Mastering random
This one is for the uber nerds and the business people alike.
Last week, when I was whipping up one of the fastest MVPs of my life, I had an interesting problem to solve.
People who play Bingo need randomized cards; otherwise, everyone will get Bingo at the same time.
Great, so all we have to do is show completely randomized cards to everyone who shows up at the site, right?
Put on your business hat for a second. We give away 5 random cards for every game, right?
If each person who signed up for cards got completely random cards each time, you could just keep feeding it emails until you had as many cards as you had guests without paying a dime.
The solution: Give each person the same 5 unique cards each week as their freebie.
Now, put back on your engineering hat and ponder how you do that. Shoot me a message with your solution before reading further.
We could store the first 5 in S3 or Redis each week, but I wanted to streamline this as much as possible to have as few moving pieces as possible, so I went a different direction.

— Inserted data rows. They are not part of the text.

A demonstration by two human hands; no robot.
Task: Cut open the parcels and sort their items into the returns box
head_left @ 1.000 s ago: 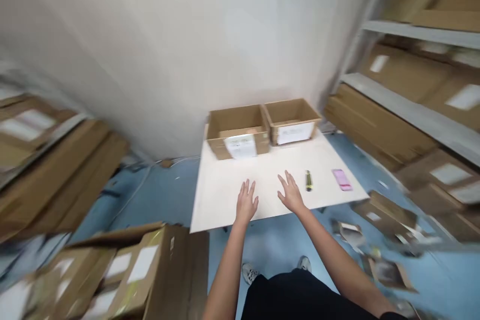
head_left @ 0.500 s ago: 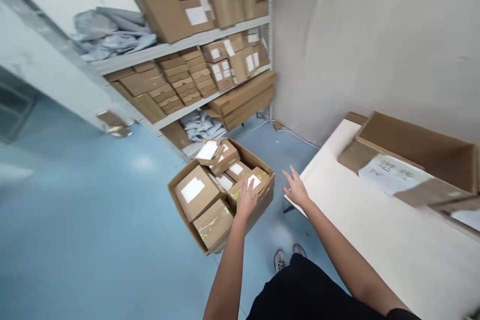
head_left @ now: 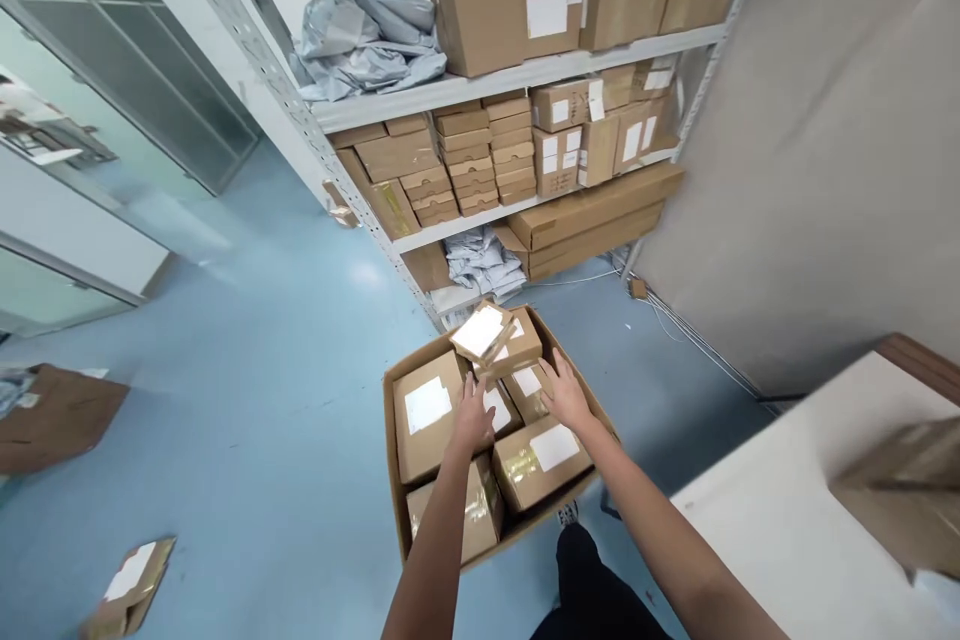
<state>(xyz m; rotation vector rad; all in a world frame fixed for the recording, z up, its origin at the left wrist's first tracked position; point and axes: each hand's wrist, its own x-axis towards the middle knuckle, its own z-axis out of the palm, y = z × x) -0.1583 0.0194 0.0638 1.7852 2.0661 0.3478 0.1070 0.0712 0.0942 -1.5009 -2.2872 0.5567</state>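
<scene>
A large open cardboard box (head_left: 391, 440) full of smaller taped parcels stands in front of me. Over its middle, my left hand (head_left: 472, 415) is open, fingers pointing away from me, near a parcel with a white label (head_left: 431, 407). My right hand (head_left: 566, 395) is also open, its fingers spread above a small labelled parcel (head_left: 529, 385) on the right side. Between and beyond the hands, a flat parcel (head_left: 480, 332) lies tilted on top of another one. Whether either hand touches a parcel I cannot tell. A taped parcel (head_left: 540, 460) sits nearest on the right.
Metal shelving (head_left: 525, 75) stacked with cartons and grey plastic bags (head_left: 367, 40) rises behind the box. A white table (head_left: 795, 490) with a carton is at right. On the floor at left lie a brown box (head_left: 60, 420) and a small parcel (head_left: 131, 580).
My view has swung left and come nearer the box. My left hand has shifted off the right-hand parcel toward the middle; my right hand has moved from beside the table to over the box.
</scene>
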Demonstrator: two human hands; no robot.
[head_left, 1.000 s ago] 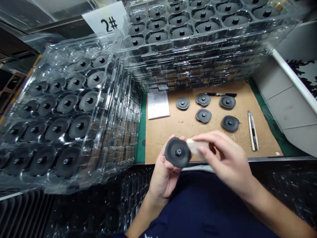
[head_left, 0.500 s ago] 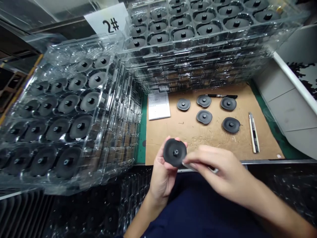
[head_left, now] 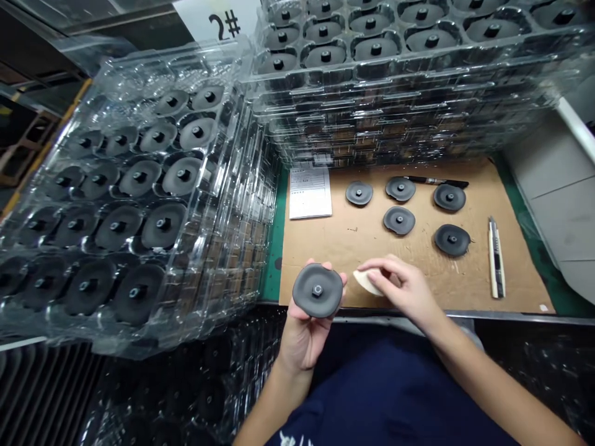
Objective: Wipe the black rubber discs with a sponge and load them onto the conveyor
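Observation:
A dark grey disc-shaped part with a hexagonal stub at its centre rests in my left hand, fingers curled round its rim, stub facing up. To its right, my right hand pinches a small cream-coloured pad, perhaps sandpaper or cloth, apart from the disc. On the brown cardboard beyond lie several similar discs, among them one loose disc at the left and another loose disc at the right.
A utility knife lies at the cardboard's right, a black pen at the back, a printed paper slip at the left. Stacked clear plastic trays holding more discs stand left; another tray stack stands behind. A "2#" sign is at the top.
My right hand has drawn away from the disc's edge to the right, with the cream pad now showing. The disc lies flatter in my left hand. The view has shifted slightly.

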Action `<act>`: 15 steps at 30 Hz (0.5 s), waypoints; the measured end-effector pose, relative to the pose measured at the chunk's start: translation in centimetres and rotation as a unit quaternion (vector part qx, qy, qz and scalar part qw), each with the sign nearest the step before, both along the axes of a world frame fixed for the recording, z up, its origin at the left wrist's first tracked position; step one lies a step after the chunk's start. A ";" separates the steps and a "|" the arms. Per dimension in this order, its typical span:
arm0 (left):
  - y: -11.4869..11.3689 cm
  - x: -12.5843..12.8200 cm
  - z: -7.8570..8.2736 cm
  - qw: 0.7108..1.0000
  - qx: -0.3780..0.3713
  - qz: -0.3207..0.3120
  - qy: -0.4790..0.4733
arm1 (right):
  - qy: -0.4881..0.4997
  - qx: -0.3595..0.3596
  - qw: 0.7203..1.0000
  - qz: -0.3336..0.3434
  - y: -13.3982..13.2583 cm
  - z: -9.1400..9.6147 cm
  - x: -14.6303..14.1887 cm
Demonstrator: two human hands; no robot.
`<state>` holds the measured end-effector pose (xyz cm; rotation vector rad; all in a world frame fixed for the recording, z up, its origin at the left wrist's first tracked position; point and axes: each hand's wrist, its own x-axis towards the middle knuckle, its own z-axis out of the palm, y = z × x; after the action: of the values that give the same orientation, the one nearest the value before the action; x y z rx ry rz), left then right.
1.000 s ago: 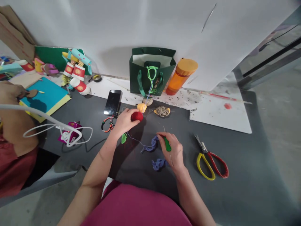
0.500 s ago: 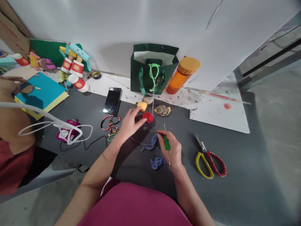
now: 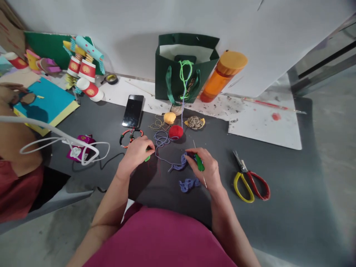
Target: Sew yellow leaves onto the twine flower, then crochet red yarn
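Observation:
My right hand is closed around a crochet hook with a green handle, and its thumb and forefinger pinch a piece of purple crochet work. A second purple crochet piece lies just below that hand. My left hand is closed in a pinch at the purple yarn, whose strand runs across to the crochet work. Beneath the left fingers a bit of green cord shows, and a beaded bracelet is partly covered by the hand. A red yarn ball and a yellow ball sit beyond.
Scissors with yellow and red handles lie at right. Behind stand a dark green paper bag and an orange bottle. A phone and a crocheted flower lie nearby. Another person's arm is at left.
My left hand has moved from beside the red ball toward me and left, over the bracelet, and its fingers have closed. Purple yarn loops are now uncovered. The right hand keeps its grip.

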<state>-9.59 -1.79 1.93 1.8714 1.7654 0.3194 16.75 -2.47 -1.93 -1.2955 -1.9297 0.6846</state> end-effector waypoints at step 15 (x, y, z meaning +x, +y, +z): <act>-1.2 0.5 2.5 0.993 -0.003 -0.024 -0.118 | 0.092 -0.061 0.991 -0.081 -1.1 1.6 -1.6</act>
<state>-9.05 -3.01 4.38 1.7878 1.5599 0.4938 15.17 -3.61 -0.28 -1.3937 -1.6371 0.8206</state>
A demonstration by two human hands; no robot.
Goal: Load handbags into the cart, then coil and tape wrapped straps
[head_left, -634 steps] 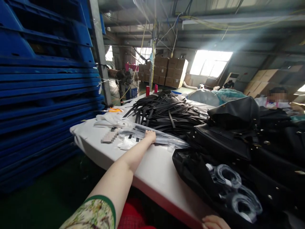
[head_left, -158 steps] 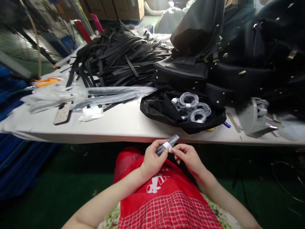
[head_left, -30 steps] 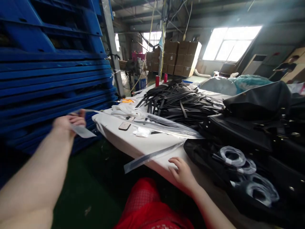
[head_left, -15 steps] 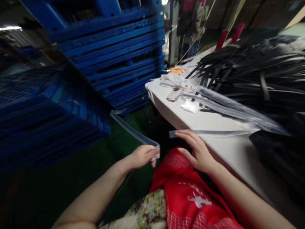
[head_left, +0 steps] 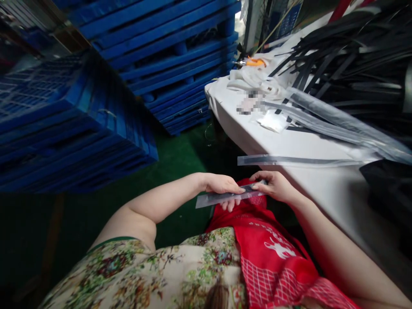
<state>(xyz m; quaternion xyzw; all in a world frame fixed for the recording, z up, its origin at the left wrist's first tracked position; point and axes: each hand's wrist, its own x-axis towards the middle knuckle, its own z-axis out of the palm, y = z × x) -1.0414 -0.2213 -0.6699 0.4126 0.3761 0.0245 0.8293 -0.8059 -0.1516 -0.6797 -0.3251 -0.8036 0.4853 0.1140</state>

What I did was to use seeds. People can generate up to 250 cards (a self-imposed limitation for now). I gave each card a number: 1,2,3, etc. We then use that card as a seed for a simple randomizer. That way, we get the exact same results every time you pass in that seed.
So, if I only give away cards 1-5 each week, the customers will get the same 5 cards no matter how many emails they sign up for. That means cards 6-250 are only available if you pay.
Now there are many ways to solve any engineering problem, or business problem for that matter.
I would be curious, from a business standpoint, what you would have done differently (I am dying to figure out a subscription model).
Additionally, for you engineers out there: How would you have solved the random solution?